[Task objective] All lines in the material below that contain "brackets" should be located and copied.

++++

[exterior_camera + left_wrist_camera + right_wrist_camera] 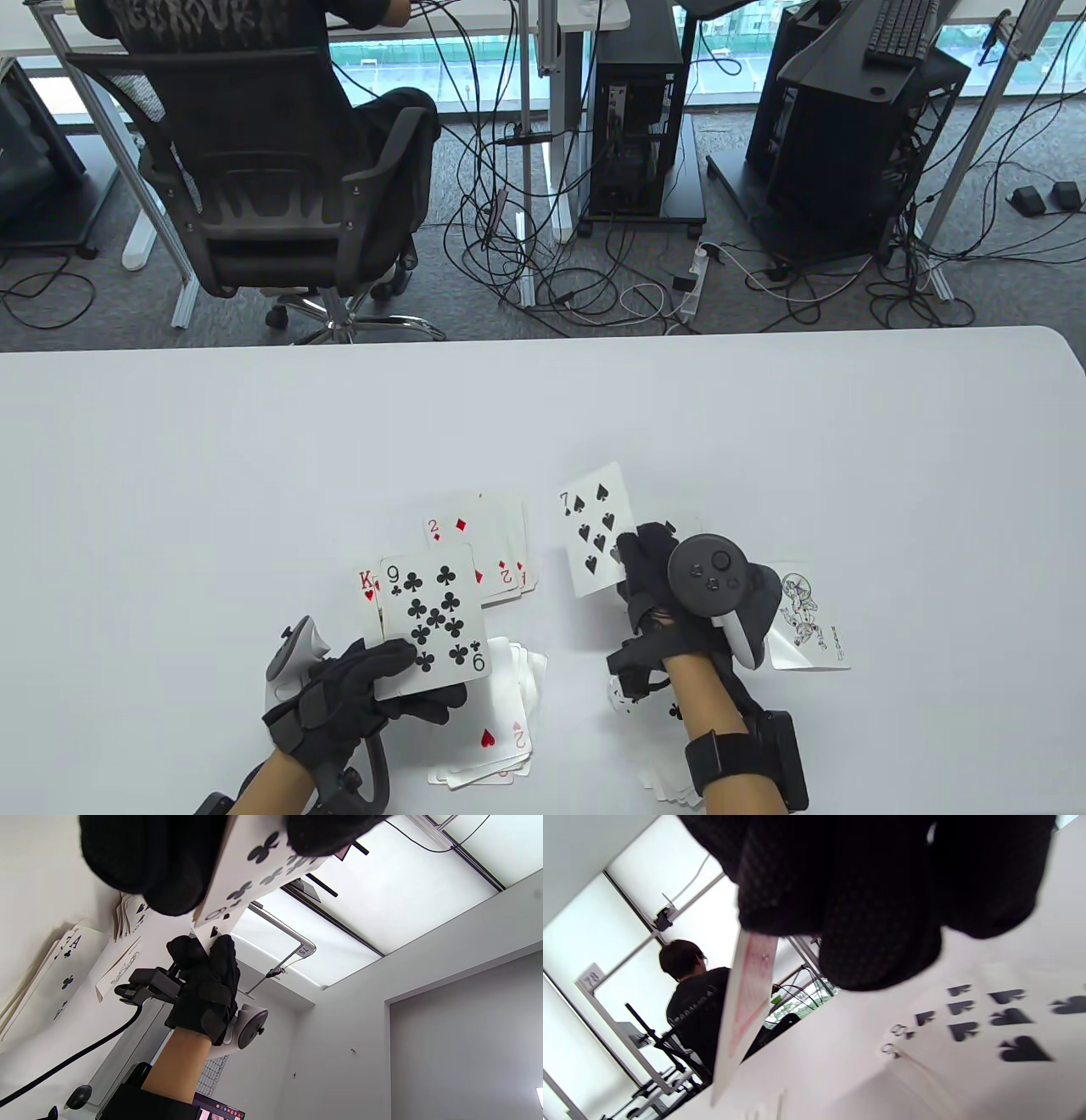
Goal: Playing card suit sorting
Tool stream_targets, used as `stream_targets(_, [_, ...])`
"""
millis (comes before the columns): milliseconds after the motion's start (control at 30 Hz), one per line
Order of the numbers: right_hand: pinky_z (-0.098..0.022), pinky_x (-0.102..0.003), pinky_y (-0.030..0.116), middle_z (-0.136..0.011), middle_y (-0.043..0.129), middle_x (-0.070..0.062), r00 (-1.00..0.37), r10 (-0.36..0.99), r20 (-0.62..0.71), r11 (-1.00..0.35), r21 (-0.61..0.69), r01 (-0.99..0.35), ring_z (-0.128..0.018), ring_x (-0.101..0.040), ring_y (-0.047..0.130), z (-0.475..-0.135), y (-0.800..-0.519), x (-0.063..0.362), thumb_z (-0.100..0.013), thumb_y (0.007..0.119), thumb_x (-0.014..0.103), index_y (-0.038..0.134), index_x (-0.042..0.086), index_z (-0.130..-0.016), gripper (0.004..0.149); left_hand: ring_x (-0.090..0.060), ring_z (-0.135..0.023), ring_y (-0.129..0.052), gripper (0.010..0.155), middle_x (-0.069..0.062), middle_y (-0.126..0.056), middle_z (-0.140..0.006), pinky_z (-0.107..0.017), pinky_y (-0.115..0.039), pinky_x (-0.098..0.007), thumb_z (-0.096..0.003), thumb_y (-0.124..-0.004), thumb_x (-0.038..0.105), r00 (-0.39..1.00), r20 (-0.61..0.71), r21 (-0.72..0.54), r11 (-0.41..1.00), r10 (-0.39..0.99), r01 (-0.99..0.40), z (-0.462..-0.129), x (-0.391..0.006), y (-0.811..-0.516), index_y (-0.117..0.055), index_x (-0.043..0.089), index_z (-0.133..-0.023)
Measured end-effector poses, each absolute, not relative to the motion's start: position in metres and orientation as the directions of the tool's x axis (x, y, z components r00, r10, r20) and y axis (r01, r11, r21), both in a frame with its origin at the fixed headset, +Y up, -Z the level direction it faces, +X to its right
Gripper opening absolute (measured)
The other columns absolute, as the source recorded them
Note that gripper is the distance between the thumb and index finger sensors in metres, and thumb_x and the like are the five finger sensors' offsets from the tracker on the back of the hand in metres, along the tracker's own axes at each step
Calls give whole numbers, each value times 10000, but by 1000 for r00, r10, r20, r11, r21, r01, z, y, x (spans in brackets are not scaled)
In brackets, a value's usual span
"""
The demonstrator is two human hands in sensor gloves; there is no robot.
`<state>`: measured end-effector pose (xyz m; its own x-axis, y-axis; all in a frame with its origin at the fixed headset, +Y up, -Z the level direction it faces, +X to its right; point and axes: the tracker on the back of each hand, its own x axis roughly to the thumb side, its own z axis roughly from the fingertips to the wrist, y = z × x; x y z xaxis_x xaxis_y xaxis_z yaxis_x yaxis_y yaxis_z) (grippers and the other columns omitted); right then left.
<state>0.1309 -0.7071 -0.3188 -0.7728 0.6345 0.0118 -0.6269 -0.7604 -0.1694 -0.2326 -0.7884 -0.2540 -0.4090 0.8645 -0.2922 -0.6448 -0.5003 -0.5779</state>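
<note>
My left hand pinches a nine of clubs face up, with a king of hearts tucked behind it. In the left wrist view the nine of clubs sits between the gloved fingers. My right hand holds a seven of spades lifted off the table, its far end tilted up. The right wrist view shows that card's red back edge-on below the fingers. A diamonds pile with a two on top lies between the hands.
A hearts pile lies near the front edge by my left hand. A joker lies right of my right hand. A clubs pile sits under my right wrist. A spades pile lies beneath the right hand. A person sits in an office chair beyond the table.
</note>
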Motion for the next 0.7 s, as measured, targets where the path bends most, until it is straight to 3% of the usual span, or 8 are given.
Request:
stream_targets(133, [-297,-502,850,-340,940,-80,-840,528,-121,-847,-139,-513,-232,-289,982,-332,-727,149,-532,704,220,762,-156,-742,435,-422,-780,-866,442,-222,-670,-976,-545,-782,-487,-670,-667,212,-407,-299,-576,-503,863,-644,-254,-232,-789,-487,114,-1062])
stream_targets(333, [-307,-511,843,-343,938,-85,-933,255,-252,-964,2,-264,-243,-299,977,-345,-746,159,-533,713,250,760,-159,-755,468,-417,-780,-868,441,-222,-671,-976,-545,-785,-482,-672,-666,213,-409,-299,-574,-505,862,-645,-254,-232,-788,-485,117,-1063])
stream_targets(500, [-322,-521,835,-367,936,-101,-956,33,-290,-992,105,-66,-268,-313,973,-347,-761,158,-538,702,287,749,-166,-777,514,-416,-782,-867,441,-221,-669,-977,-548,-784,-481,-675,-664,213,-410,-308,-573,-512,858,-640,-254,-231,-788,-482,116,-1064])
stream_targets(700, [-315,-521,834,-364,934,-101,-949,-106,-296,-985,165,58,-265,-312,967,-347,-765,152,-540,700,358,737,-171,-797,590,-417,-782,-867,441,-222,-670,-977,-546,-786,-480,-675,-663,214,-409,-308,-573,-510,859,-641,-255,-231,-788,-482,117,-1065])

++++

[Answer box]
Calls give whole numbers, each value times 10000, but by 1000 for r00, r10, r20, r11, r21, r01, z, y, x (spans in brackets are not scaled)
In brackets, a value's usual span

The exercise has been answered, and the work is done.